**Task details**
Where the listing below has a line with "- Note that", write out exactly that line and every line after it, stopping after the line with "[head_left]".

START Data excerpt

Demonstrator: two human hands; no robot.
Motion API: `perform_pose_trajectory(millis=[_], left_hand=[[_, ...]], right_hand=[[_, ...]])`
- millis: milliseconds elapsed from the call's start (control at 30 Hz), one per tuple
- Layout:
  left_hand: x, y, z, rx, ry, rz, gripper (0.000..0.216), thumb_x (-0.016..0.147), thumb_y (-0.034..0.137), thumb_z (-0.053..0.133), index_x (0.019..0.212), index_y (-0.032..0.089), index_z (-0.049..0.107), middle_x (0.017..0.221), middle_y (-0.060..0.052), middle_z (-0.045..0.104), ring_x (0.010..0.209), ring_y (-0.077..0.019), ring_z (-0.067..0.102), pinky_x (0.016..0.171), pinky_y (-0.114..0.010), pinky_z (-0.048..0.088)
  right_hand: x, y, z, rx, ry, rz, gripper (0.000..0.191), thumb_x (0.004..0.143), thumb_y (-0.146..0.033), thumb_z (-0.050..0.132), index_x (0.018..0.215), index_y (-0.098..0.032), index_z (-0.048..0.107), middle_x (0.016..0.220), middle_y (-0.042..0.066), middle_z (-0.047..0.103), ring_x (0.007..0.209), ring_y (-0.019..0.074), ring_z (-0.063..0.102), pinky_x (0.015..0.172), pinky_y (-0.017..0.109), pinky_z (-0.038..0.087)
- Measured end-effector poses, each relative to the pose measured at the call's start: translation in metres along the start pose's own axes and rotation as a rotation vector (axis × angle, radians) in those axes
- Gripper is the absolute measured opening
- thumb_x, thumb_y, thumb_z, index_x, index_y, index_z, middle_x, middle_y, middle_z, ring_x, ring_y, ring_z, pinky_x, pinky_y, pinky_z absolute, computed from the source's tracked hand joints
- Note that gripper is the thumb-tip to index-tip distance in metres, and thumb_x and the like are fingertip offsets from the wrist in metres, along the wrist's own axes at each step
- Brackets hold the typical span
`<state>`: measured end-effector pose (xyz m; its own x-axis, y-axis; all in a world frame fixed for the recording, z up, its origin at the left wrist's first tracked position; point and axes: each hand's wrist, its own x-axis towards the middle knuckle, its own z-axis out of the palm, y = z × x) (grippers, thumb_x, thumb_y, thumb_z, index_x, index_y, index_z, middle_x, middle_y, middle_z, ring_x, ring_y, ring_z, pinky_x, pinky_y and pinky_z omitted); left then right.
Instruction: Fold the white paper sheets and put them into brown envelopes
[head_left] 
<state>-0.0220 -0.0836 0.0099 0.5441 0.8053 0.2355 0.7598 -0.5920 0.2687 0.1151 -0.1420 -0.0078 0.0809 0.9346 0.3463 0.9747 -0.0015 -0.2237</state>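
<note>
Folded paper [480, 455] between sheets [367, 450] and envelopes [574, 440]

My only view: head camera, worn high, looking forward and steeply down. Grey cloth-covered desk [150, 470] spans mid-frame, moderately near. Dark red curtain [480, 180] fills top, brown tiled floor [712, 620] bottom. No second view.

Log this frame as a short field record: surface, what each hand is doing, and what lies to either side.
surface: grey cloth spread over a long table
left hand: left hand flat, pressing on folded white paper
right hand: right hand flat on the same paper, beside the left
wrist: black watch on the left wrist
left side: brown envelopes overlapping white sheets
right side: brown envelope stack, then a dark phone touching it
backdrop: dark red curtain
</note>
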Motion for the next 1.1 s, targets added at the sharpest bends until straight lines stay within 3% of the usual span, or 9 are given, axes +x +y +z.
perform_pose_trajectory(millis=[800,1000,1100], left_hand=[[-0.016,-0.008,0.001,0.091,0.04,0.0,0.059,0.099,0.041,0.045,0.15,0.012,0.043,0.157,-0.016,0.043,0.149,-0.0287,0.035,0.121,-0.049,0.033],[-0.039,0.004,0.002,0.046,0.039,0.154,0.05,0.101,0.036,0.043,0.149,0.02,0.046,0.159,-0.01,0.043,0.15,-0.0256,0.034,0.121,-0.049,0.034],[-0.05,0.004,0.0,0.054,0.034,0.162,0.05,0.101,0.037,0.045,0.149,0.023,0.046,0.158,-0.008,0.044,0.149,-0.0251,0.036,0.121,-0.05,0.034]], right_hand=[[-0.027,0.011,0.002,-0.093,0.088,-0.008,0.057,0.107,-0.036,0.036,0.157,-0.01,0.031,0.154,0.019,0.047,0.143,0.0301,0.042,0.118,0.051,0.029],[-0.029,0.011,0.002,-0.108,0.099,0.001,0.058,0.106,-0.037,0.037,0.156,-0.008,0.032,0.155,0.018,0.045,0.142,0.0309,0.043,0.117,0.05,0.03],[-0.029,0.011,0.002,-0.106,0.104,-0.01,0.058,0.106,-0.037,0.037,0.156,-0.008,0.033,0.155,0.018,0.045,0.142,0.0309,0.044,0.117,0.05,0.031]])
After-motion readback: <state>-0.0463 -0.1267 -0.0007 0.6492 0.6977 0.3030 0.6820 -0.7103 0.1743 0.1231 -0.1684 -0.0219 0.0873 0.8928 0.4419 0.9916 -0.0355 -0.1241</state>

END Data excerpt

**Solution**
- Note that gripper is the thumb-tip to index-tip distance in metres, and thumb_x and the like are fingertip offsets from the wrist in metres, along the wrist's own axes at each step
- Brackets hold the typical span
`<state>`: measured end-effector pose (xyz m; its own x-axis, y-axis; all in a world frame fixed for the recording, z up, its origin at the left wrist's first tracked position; point and axes: each hand's wrist, its own x-axis towards the middle knuckle, its own z-axis out of the palm, y = z × x) (grippers, thumb_x, thumb_y, thumb_z, index_x, index_y, index_z, middle_x, middle_y, middle_z, ring_x, ring_y, ring_z, pinky_x, pinky_y and pinky_z omitted); left then right.
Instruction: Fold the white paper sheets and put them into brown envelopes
[head_left] 

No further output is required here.